--- Raw data ---

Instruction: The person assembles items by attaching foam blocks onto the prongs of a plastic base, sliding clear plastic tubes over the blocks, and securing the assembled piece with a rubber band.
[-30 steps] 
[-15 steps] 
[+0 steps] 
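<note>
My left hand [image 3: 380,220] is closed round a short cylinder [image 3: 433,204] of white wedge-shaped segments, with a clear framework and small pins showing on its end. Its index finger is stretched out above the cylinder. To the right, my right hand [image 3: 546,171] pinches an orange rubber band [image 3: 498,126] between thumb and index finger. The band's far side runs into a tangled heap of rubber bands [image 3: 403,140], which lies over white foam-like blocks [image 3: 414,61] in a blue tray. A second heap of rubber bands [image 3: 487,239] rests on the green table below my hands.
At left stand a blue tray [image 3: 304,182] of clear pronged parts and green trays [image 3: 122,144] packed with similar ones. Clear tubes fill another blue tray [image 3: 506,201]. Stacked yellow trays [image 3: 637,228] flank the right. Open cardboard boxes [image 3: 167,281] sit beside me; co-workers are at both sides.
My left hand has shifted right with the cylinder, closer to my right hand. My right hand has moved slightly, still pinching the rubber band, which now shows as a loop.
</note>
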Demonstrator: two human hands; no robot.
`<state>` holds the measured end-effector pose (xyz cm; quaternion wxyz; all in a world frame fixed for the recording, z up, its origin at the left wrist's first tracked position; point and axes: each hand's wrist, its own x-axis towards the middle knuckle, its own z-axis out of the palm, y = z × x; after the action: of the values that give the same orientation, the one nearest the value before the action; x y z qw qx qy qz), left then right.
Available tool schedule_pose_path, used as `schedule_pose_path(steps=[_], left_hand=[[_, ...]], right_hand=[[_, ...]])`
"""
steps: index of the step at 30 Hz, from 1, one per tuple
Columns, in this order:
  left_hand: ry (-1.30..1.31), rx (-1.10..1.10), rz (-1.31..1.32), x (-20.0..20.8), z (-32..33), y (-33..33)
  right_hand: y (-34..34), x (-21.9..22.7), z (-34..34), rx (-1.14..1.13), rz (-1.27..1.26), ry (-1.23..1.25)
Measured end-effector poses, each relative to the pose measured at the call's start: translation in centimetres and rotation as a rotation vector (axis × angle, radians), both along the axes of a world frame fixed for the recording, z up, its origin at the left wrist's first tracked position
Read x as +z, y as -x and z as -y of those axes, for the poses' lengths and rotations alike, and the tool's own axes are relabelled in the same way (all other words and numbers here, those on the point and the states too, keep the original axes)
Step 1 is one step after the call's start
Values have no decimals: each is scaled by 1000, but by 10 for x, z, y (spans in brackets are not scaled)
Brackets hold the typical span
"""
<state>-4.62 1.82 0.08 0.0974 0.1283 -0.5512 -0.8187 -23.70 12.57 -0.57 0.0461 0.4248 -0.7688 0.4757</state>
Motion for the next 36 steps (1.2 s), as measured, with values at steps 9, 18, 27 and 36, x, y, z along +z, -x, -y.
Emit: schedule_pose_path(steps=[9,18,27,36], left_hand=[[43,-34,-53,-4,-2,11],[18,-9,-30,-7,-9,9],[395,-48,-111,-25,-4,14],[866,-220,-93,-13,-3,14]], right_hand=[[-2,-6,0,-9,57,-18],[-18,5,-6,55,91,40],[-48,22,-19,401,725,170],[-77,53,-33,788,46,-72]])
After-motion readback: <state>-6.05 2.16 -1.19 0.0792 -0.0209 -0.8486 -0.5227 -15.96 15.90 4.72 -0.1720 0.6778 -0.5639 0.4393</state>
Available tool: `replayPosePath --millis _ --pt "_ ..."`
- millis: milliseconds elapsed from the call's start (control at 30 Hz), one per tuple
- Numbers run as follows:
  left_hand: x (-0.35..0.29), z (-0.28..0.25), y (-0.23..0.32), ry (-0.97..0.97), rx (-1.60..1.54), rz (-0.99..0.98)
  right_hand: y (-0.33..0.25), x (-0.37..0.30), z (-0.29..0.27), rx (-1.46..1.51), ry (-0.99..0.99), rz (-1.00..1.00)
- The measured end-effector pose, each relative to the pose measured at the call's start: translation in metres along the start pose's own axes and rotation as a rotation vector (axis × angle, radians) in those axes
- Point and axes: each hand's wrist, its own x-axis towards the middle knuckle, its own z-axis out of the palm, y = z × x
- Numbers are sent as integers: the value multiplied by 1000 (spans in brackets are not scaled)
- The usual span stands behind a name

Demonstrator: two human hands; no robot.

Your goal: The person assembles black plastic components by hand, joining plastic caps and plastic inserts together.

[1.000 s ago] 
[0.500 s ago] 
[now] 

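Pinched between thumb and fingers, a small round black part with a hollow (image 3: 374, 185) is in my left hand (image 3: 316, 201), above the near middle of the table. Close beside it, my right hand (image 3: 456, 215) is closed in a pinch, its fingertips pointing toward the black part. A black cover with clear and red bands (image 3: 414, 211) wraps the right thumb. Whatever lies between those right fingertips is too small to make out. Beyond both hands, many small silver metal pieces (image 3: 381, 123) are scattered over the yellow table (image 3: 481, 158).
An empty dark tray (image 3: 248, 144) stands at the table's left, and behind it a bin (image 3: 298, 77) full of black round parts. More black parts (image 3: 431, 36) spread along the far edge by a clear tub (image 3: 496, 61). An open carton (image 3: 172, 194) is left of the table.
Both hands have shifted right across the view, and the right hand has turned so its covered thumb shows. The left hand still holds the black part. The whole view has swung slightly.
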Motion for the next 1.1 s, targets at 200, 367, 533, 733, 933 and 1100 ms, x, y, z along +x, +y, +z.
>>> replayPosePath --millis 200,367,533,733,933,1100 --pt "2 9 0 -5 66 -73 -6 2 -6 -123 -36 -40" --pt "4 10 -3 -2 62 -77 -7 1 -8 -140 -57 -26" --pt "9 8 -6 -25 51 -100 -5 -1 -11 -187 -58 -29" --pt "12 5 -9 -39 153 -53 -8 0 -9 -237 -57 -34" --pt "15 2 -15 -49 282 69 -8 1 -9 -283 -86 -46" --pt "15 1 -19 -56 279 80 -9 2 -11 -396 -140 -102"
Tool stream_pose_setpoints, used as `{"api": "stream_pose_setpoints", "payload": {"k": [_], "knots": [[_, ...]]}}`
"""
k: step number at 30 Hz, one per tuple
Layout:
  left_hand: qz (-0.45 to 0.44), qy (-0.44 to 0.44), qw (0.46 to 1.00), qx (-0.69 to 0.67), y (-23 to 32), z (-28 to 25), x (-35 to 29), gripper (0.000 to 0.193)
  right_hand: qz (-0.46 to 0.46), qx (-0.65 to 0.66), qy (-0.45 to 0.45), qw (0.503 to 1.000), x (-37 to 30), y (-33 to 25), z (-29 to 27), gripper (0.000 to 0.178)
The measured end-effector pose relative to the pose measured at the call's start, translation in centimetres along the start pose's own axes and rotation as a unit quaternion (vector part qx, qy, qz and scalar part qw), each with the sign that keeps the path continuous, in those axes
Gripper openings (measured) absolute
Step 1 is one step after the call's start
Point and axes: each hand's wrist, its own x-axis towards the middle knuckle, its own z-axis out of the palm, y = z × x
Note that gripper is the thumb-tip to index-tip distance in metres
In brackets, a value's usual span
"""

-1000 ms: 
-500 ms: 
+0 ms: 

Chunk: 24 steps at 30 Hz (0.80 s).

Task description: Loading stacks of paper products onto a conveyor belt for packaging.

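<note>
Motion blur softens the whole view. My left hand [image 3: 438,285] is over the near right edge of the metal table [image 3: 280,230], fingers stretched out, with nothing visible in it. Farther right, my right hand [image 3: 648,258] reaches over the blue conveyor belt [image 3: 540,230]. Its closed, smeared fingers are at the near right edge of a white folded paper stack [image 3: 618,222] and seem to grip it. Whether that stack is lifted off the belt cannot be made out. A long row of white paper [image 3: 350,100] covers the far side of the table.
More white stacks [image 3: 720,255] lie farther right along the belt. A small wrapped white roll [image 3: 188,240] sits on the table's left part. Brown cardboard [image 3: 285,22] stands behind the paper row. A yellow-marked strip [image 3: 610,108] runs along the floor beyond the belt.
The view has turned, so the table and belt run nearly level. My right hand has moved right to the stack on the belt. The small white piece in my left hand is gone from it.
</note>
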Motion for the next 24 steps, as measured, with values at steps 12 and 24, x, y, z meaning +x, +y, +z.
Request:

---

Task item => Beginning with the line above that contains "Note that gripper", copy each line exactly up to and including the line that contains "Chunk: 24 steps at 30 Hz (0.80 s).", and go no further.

Your response =>
Note that gripper is the thumb-tip to index-tip distance in metres
In brackets, a value's usual span
"""

-1000 ms: 
-500 ms: 
+0 ms: 

Chunk: 24 steps at 30 Hz (0.80 s).

What has been written completes the answer.